I feel really bad for you man, really I do... That's more than milk isn't it?  Exxon stock was at $94 a share yesterday, which is interesting because it was at damn near nothing before the war...


----------



## giannifive (May 22, 2008)

Nick said:


> i get 40mpg in my car
> 
> but i pay about $9 a gallon



But your gallon is 153 ounces, right? Ours is 128. Your mileage in US units would be 33 mpg then.


----------



## Nick (May 22, 2008)

TheMissing said:


> I feel really bad for you man, really I do... That's more than milk isn't it?  Exxon stock was at $94 a share yesterday, which is interesting because it was at damn near nothing before the war...



lol yeah im pretty sure its more than Wine let alone milk.

i actually work in a stockbrokers......i wonder if i could offset my losses of paying for gas by speculating on the price of oil companies stock. That would be a pretty interesting calculation to do if anyone has some spare cash they can afford to possibly lose 



giannifive said:


> But your gallon is 153 ounces, right? Ours is 128. Your mileage in US units would be 33 mpg then.




thats even worse for me then because the $9 was for an american gallon!!


----------



## sakeido (May 22, 2008)

nikt said:


> so best way to to solve a problem is to find it elsewhere not on Your own playground??



That's not it at all. We can do all we want to solve the problem over here, but India and China will very rapidly come to consume huge amounts of petroleum products and we will still be far, far worse off than we are right now. This is a global effort, not a local one.

Also, as a Canadian, its not practical not have a car in my fucking "playground" because this country is so huge and everything is all over the entire goddamn countryside. Calgary occupies the same land area as New York City with about 1/20th the population.. biking to work isn't exactly possible in this city.


----------



## JJ Rodriguez (May 22, 2008)

sakeido said:


> Also, as a Canadian, its not practical not have a car in my fucking "playground" because this country is so huge and everything is all over the entire goddamn countryside. Calgary occupies the same land area as New York City with about 1/20th the population.. biking to work isn't exactly possible in this city.





I mean, it only takes me 20 minutes to drive to work in the morning, but that's highway driving into town. A bus drives by my house....2 times a day. That's it. Public transportation here sucks balls. If I lived in Montreal (Or maybe another city, it's just the only real big city I've been to) I would NOT own a car. Not only can I not stand bumper to bumper city traffic, but then I wouldn't need to pay insurance or anything.
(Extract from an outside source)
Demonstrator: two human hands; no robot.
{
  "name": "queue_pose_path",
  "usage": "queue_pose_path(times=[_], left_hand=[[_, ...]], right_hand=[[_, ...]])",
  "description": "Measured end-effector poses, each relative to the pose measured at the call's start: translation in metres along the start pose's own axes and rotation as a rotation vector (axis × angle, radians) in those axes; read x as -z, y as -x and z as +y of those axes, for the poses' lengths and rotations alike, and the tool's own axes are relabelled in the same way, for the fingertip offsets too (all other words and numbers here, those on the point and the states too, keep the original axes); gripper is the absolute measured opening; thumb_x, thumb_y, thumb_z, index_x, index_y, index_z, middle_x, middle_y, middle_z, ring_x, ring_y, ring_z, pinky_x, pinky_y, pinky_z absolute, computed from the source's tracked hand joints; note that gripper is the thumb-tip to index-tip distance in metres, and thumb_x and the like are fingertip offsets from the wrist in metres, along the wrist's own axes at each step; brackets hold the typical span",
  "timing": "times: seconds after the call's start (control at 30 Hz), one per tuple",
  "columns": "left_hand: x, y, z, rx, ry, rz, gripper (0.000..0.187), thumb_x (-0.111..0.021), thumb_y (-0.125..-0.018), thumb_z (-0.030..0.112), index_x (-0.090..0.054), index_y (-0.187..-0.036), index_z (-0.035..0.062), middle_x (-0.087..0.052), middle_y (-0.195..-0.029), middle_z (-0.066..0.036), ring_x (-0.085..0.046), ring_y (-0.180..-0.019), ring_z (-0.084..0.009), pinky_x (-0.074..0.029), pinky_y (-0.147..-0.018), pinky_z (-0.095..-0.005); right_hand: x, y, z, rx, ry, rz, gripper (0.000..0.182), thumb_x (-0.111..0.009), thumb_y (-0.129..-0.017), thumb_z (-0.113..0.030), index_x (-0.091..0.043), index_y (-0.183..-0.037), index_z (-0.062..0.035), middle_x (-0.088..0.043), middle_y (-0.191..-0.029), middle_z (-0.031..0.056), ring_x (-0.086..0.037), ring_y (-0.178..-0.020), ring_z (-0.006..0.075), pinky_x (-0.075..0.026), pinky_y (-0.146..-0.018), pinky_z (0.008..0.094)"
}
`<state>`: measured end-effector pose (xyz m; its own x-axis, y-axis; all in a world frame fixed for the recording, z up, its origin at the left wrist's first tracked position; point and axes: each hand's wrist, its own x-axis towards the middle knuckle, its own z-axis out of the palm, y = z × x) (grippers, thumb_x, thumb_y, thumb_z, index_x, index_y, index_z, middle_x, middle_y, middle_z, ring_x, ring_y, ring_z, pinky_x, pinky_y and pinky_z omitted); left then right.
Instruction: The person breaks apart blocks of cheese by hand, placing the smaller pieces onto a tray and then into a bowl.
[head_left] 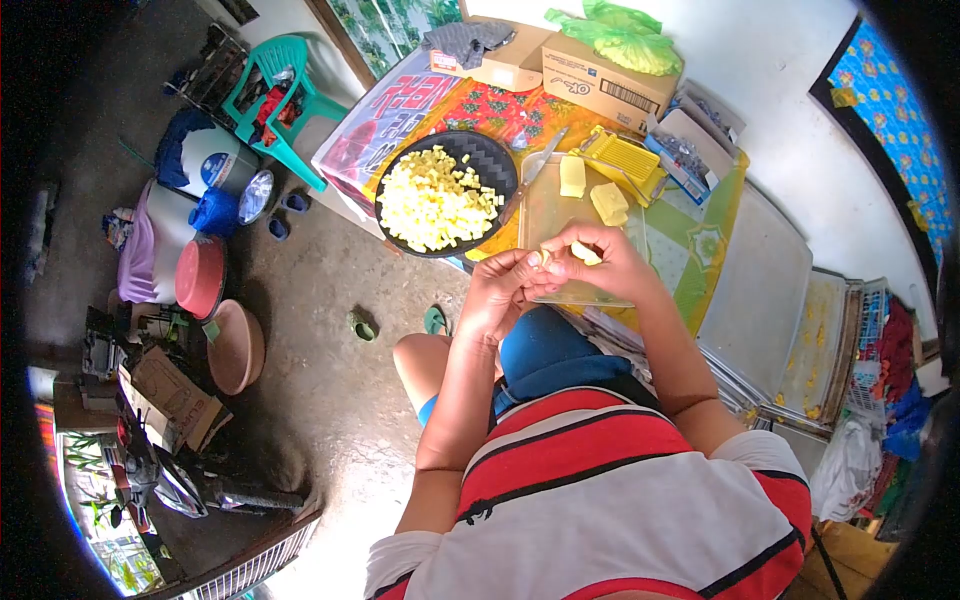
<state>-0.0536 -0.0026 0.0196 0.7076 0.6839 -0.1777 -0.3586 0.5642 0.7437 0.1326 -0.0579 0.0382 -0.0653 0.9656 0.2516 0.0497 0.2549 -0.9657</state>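
My left hand (505,287) and my right hand (603,262) meet over the near edge of a clear cutting board (545,215). Both have closed fingers. A yellow piece (586,254) shows between the fingers of my right hand. A small pale bit at the fingertips of my left hand is too small to name. Farther up the board lie a yellow block (572,177) and a second yellow block (609,204). A knife (543,157) rests along the board's left edge. Left of it, a black woven tray (489,155) holds a heap of yellow cubes (435,200).
A yellow slicer (622,163) stands behind the blocks, beside an open box (690,140). Cardboard boxes (600,85) line the table's back. At right are stacked metal trays (765,270). A green chair (290,120) and basins (236,347) stand on the floor at left.
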Motion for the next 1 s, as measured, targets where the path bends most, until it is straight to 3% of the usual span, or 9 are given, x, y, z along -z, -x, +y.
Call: queue_pose_path(times=[0.1, 0.2, 0.3, 1.0], left_hand=[[-0.004, 0.000, -0.001, 0.009, 0.025, 0.016, 0.025, -0.058, -0.093, 0.016, -0.060, -0.105, -0.0048, -0.067, -0.095, -0.019, -0.068, -0.086, -0.0254, -0.057, -0.078, -0.0363], [-0.010, 0.001, -0.002, -0.008, 0.085, 0.017, 0.024, -0.057, -0.093, 0.019, -0.061, -0.104, -0.0032, -0.068, -0.091, -0.014, -0.069, -0.081, -0.0204, -0.058, -0.076, -0.0316], [-0.010, 0.000, -0.004, -0.012, 0.101, 0.019, 0.023, -0.057, -0.093, 0.018, -0.061, -0.103, -0.0024, -0.068, -0.090, -0.014, -0.069, -0.081, -0.0201, -0.058, -0.076, -0.0323], [-0.012, 0.000, 0.000, -0.016, 0.020, 0.039, 0.025, -0.058, -0.092, 0.023, -0.063, -0.098, -0.0011, -0.068, -0.088, -0.010, -0.067, -0.077, -0.0142, -0.056, -0.072, -0.0265]], right_hand=[[-0.005, 0.001, -0.003, 0.163, 0.267, 0.097, 0.021, -0.072, -0.079, -0.009, -0.066, -0.098, -0.0035, -0.064, -0.085, 0.0060, -0.062, -0.081, 0.0155, -0.047, -0.074, 0.0290], [-0.010, 0.001, -0.011, 0.268, 0.440, 0.164, 0.023, -0.073, -0.077, -0.010, -0.066, -0.098, -0.0052, -0.062, -0.082, 0.0086, -0.062, -0.078, 0.0226, -0.048, -0.071, 0.0312], [-0.012, 0.005, -0.019, 0.284, 0.584, 0.169, 0.025, -0.074, -0.074, -0.005, -0.067, -0.098, -0.0046, -0.061, -0.083, 0.0096, -0.062, -0.076, 0.0236, -0.048, -0.066, 0.0304], [-0.022, 0.007, -0.026, 0.313, 0.775, 0.282, 0.020, -0.073, -0.072, -0.018, -0.066, -0.090, -0.0123, -0.058, -0.078, 0.0047, -0.061, -0.072, 0.0254, -0.049, -0.061, 0.0359]])
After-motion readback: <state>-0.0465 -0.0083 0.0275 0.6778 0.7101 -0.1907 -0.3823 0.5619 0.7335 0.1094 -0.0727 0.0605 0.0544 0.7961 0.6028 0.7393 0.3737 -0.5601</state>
They have a great subway system, and a bike would be fine for getting around the city.

Also, I don't buy the whole "move closer" thing. I can't afford to buy a house in town, houses in the city are fucking expensive. I can't afford that, and renting is basically tossing your money away. It's cheaper to live outside the city and burn the extra gas. How long that will be true for, who knows?


----------



## DevourTheDamned (May 22, 2008)

im gunna post this in an actual new topic, but you guys should all know that Geo Metro's, that gay ass 90's car that noone liked, book valued at like 1 grand, and going for 7k and up on eBay and craigslist because they get 50 MILES TO THE GALLON.

get one


----------



## Chris (May 22, 2008)

Matt Crooks said:


> Well _you_ made the choice to live where you have to drive to work. You made that decision knowing that you would have to drive to work. You could have chosen not to have to drive to work, or not to drive as far.



I live where I live because I can't afford to live in the city, where I work. I can't "choose" to make my general cost of living twice as much as it is in the interest of saving money. It's a catch 22. Affordable housing for the average person is a decent ride from the city, where most people work.



> Also - with regards to record oil profits. They are having record sales - even with prices as high as they are, they are still selling more gas than ever before.



This is partially incorrect. I heard this on the radio this morning, so I don't have a link. The cost of a barrel of oil is up 39%. Demand is not up 39%, nor are reserves down 39%. 



> I think every person on this board that has a job and has to support themselves and their family would agree that they would want to be paid as much as possible for their work. Is there anyone here that would turn down a $1,000 gig at a local club and tell them they should only be paid $500? Why should private companies be any different?



Because heating your home and being able to drive to work to support your family shouldn't realy on what's considered a luxury item by your line of thinking. I don't NEED a 60" flatscreen TV. I NEED gasoline, because I have to get to work. I have to heat my house in the winter. Etc, etc, ad infinitum.


----------



## Chris (May 22, 2008)

JBroll said:


> I have to admit that I know very few people whose gases are still on oil.



Just about everyone I know up here uses oil heat. 



> As for renters... yeah, there's a limit on what renters can change, but the property owners can still change those things around if they want to. NG isn't cheap but it isn't exploding like oil is right now.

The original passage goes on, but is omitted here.